Nella seconda categoria sono ricomprese:
– la cd. “copertura assicurativa”, dei rischi e tutela legale inerenti alle responsabilità connesse allo svolgimento delle attività istituzionali del personale della Polizia di Stato;
– le assicurazioni collettive sottoscritte dai sindacati con fondi propri a favore degli scritti;
– le polizze accese dai singoli con onere personale.
Ci è voluto molto tempo per far si che l’attenzione dell’opinione pubblica si attivasse nei confronti di un fenomeno, quello del vedere i poliziotti distanti dalla loro figura anche di persone.
Certo il problema non è solo loro ma della società nel suo complesso, il rapporto profondo tra cittadino e istituzioni, evidenziando le profonde responsabilità della classe politica.
Alle radici di tale anomalia vi è soprattutto la pericolosissima tendenza di un governo incapace di risolvere i problemi economici e sociali a scaricare sulle forze dell’ordine tali problemi.
Dalla Diaz e a Bolzaneto, alle morti di Aldrovandi, Cucchi e vari altri, sono segnali particolarmente inquietanti perché costituisce un aspetto di un regime autoritario che poco a poco si sta imponendo. Uno dei possibili esiti dell’attuale crisi della politica determinata dalla mancanza di prospettive e dalla corruzione dei partiti.

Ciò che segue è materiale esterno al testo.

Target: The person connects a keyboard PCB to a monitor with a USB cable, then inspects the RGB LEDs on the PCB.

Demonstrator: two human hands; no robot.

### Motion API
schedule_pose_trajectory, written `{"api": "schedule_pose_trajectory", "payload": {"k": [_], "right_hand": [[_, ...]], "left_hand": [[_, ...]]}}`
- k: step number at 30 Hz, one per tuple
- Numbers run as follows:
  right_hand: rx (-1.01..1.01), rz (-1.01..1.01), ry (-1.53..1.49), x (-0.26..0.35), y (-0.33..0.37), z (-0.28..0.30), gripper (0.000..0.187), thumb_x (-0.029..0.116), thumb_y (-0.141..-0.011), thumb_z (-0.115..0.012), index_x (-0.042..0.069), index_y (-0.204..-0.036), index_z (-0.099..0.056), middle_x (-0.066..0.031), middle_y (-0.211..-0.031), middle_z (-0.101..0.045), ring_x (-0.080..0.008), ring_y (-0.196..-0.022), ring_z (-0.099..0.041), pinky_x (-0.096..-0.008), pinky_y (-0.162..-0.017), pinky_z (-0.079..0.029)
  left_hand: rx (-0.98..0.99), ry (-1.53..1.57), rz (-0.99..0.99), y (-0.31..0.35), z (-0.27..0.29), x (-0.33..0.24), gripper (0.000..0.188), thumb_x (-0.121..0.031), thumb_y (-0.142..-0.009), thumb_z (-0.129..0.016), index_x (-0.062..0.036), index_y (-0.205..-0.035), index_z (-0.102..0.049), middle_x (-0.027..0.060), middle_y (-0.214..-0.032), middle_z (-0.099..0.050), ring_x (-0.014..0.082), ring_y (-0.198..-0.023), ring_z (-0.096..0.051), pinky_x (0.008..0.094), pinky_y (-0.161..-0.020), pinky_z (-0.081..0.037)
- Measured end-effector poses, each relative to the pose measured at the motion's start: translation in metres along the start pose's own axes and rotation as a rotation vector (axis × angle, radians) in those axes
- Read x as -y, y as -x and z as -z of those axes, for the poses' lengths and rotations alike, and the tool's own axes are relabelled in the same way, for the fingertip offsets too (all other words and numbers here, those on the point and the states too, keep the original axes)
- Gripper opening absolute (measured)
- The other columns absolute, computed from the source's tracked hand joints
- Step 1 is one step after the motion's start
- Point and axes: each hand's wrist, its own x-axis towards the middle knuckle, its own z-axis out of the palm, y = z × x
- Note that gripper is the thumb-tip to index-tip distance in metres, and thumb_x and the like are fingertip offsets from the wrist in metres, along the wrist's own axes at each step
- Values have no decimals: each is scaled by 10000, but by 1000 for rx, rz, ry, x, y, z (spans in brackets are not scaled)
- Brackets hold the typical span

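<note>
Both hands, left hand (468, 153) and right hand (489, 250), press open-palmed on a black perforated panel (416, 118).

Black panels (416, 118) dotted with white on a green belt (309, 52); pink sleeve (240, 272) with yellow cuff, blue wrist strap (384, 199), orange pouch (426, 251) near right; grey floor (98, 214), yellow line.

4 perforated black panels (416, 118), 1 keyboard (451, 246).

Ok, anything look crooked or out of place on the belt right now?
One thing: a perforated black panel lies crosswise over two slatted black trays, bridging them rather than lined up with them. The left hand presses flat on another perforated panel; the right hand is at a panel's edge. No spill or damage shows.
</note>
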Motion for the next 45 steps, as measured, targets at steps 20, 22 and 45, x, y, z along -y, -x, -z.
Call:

Mentre dall’altra le forze dell’ordine, stressati da una condizione lavorativa molte volte difficile per carenza di mezzi, tuttora inquadrati in un ordinamento gerarchico molte volte privo di scopo se non quello di giustificare inutili arbitrii da parte dei superiori, questi uomini e donne cercano a volte nella violenza, l’affermazione brutale del potere fine a se stesso.
Unico rimedio per uscire da questo circolo vizioso, è il recupero autocritico, da parte delle forze dell’ordine, della loro vera funzione, che è quella di proteggere e assistere i cittadini, analizzando in chiave soggettiva e personale, ordini forse illegittimi e sproporzionati.